[ASSIGNED TASK]
Copy the data below exactly. Any pictures in it should be omitted.

[COLLECTED MATERIAL]
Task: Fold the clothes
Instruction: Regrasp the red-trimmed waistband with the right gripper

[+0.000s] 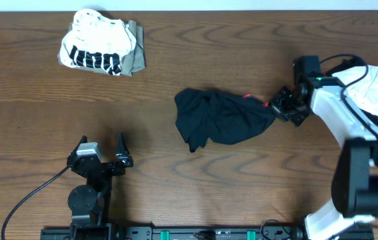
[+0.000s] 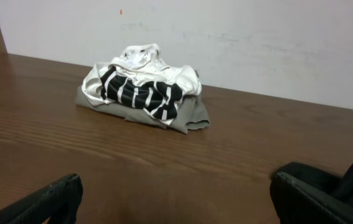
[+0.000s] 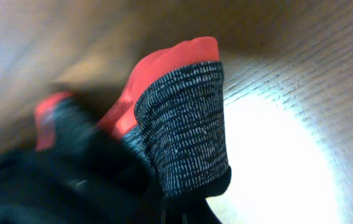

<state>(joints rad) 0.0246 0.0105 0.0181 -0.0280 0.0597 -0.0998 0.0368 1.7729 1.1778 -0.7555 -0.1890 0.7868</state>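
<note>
A wooden table (image 1: 242,193) is seen under everything. Black trousers (image 1: 219,119) are lying crumpled on it, bunched from the right gripper (image 1: 275,107) toward the table's middle; that gripper's fingers are pinched on the trousers' end. A white top (image 1: 95,40) with black print is heaped on an olive piece (image 1: 135,63), well ahead of the left gripper (image 1: 102,143). Its fingers (image 2: 45,202) are spread wide, with nothing between them. Just beyond the right fingertips, the grey waistband (image 3: 182,124) is seen standing up, its red edge (image 3: 176,59) uppermost.
</note>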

[EXERCISE SOLUTION]
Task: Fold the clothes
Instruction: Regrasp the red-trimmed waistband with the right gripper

[+0.000s] 
[+0.000s] 
[+0.000s] 

<state>(joints rad) 0.0246 0.0105 0.0181 -0.0280 0.0597 -0.0998 0.0368 1.7729 1.1778 -0.7555 -0.1890 0.7868</state>
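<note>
A wooden table (image 1: 242,193) is seen under everything. Black trousers (image 1: 219,119) are lying crumpled on it, bunched from the right gripper (image 1: 275,107) toward the table's middle; that gripper's fingers are pinched on the trousers' end. A white top (image 1: 95,40) with black print is heaped on an olive piece (image 1: 135,63), well ahead of the left gripper (image 1: 102,143). Its fingers (image 2: 45,202) are spread wide, with nothing between them. Just beyond the right fingertips, the grey waistband (image 3: 182,124) is seen standing up, its red edge (image 3: 176,59) uppermost.
</note>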

No additional answer text is required.